Protestantism in France has existed in its various forms, starting with Calvinism and Lutheranism since the Protestant Reformation. John Calvin was a Frenchman, as were numerous other Protestant Reformers including William Farel, Pierre Viret and Theodore Beza, who was Calvin's successor in Geneva. Peter Waldo (Pierre Vaudes/de Vaux) was a merchant from Lyon, who founded a pre-Protestant group, the Waldensians. Martin Bucer was born a German in Alsace, which historically belonged to the Holy Roman Empire, but now belongs to France.

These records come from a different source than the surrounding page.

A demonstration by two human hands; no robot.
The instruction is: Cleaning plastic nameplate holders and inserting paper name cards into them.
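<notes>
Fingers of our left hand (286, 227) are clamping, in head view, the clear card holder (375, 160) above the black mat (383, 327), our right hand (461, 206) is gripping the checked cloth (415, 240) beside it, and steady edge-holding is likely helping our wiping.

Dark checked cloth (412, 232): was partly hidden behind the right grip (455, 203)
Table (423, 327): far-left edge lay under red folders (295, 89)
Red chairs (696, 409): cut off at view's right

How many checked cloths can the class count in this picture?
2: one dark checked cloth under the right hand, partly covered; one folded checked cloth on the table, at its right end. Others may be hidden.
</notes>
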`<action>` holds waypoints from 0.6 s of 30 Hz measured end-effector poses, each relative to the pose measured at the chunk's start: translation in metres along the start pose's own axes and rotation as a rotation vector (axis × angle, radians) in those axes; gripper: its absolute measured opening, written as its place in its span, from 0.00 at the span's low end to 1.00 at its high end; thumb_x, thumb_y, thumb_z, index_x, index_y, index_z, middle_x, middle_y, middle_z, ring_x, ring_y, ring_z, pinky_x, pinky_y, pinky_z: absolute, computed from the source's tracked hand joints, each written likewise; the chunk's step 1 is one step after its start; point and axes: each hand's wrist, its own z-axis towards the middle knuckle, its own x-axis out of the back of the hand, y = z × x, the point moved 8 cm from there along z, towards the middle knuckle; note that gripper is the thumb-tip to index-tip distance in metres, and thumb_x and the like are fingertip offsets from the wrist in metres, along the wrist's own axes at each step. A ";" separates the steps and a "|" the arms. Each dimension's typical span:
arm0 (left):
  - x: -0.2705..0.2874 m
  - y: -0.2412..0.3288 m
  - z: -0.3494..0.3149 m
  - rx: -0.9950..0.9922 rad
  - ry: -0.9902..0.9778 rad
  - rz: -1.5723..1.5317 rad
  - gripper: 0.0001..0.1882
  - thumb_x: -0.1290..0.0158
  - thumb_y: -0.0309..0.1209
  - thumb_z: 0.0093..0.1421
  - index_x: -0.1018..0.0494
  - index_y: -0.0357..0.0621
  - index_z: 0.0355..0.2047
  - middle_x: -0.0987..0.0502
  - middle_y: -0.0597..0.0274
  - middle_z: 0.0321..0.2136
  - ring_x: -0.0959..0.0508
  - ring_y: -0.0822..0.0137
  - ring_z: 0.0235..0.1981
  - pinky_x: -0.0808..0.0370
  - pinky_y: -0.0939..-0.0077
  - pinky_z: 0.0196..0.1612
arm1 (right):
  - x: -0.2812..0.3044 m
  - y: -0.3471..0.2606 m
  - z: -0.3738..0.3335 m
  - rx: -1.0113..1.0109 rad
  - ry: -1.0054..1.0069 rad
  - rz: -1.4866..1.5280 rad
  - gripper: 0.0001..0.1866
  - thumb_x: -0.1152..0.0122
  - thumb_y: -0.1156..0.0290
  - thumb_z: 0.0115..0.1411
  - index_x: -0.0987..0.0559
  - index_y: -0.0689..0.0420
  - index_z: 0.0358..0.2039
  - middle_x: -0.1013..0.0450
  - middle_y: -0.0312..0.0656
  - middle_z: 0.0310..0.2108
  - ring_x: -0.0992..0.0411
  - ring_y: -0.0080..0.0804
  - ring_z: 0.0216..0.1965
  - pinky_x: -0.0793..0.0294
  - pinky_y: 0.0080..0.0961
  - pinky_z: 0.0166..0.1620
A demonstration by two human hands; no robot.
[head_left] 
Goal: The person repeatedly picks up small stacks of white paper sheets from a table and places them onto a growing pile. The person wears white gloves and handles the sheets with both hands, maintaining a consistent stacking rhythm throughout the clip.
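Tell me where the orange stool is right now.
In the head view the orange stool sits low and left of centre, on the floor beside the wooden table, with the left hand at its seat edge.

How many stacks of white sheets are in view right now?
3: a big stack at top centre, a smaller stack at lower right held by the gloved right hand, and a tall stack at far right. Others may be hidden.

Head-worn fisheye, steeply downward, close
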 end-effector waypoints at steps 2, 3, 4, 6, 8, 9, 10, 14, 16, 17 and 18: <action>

Hans J. Hillerbrand in his Encyclopedia of Protestantism claims the Huguenots reached as much as 15% of the French population on the eve of the St. Bartholomew's Day massacre, declining to 10-12% by the end of the 16th century, and further after heavy persecution began once again with the revocation of the Edict of Nantes by Louis XIV.
Protestants were granted a degree of religious freedom following the Edict of Nantes, but it ceased with the Edict of Fontainebleau. The Protestant minority was persecuted, and a majority of Huguenots fled the country, leaving isolated communities like the one in the Cevennes region, which survives to this day.
According to a 2020 survey, Protestants made up 3% of the French population.[2] A renewed interest in Protestantism has been brought by numerous Evangelical Protestants, while the membership of Calvinist and Lutheran churches has stagnated; many of the latter two confessions have merged into the United Protestant Church of France.